We held in Ray v. Jones, supra, that one of the essential terms of the written contract or memorandum is that it "* * * contain a sufficient description of the land to be conveyed or furnish the means or data within itself which points to evidence that will identify the property. Adams v. Cox, 52 N.M. 56, 191 P.2d 352; Pitek v. McGuire, supra; see extensive annotation in 23 A.L.R.2d 6."

In the Ray case the description of the property was held to be inadequate, because the exterior boundaries of the tract to be conveyed were not described; the memorandum did not say what 1/4 of section 34 was to be conveyed; and it did not furnish the means or data within itself which pointed to evidence by which the property could be identified.

In the present case the description was that of approximately 1.862 acres within a ten acre tract. There was no description in the contract of any particular 1.862 acres; there was no reference in the contract to any data in which these 1.862 acres are described; and there was no reference in the contract to any means or data by which these 1.862 acres could be identified.

Cases decided by this court upon which the parties rely, other than those above cited, are Komadina v. Edmondson, 81 N.M. 467, 468 P.2d 632 (1970); Bintliff v. Setliff, 75 N.M. 448, 405 P.2d 931 (1965); Hughes v. Meem, 70 N.M. 122, 371 P.2d 235 (1962); Garcia v. Pineda et al., 33 N.M. 651, 275 P. 370 (1929). In none of these cases was there involved the question of the adequacy of the description of the property to meet the requirements of the Statute of Frauds. They dealt with the adequacy of a description in a deed or an instrument of conveyance. However, our decisions in those cases are not inconsistent with our holding herein and with our holdings in Ray v. Jones, supra, Adams v. Cox, supra, and Pitek v. McGuire, supra. In Komadina v. Edmondson, supra, it was stated:

"It is fundamental that `In order to make a valid conveyance of land, it is essential that the land itself, the subject of the conveyance, be capable of identification, and, if the conveyance does not describe the land with such particularity as to render this possible, the conveyance is absolutely nugatory, * * *' 4 Tiffany, Real Property § 990 (3rd ed. Jones 1939). "* * * * "The grantor's intent must be ascertained from the description contained in the deed which must itself be certain or capable of being reduced to certainty by something extrinsic to which the deed refers.
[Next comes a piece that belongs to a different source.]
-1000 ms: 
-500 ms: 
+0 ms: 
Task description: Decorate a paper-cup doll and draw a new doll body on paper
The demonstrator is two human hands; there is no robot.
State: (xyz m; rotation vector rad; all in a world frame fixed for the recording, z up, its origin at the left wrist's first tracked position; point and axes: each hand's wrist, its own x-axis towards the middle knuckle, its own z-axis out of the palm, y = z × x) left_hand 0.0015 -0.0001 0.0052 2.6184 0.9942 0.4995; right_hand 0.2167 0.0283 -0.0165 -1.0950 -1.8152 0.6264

Hughes v. Meem, supra. Consequently, if extrinsic evidence is to be relied upon to identify the land intended to be conveyed, the deed itself must point to the source from which such evidence is to be sought. Adams v. Cox, 52 N.M. 56, 191 P.2d 352 (1948); Heron v. Ramsey, 45 N.M. 483, 117 P.2d 242 (1941); 6 Thompson, supra, § 3027 at 478; compare Quintana v. Montoya, 64 N.M. 464, *314 330 P.2d 549, 71 A.L.R.2d 397 (1958); Armijo v. New Mexico Town Co., 3 N.M. (Gild.) 427, 5 P. 709 (1885)."

Since the complaint in the case now before us was predicated and dependent upon the validity of the written contract, and a copy of this contract was attached to the complaint as an exhibit thereto and as a part thereof, the contract was controlling. Adams v. Cox, supra. Obviously the contract did not meet the requirement of the Statute of Frauds as to the description or means of identifying the property, and, therefore, the trial court properly dismissed the complaint for failure to state a claim upon which relief could be granted.

The order of dismissal should be affirmed. It is so ordered.

STEPHENSON and MONTOYA, JJ., concur.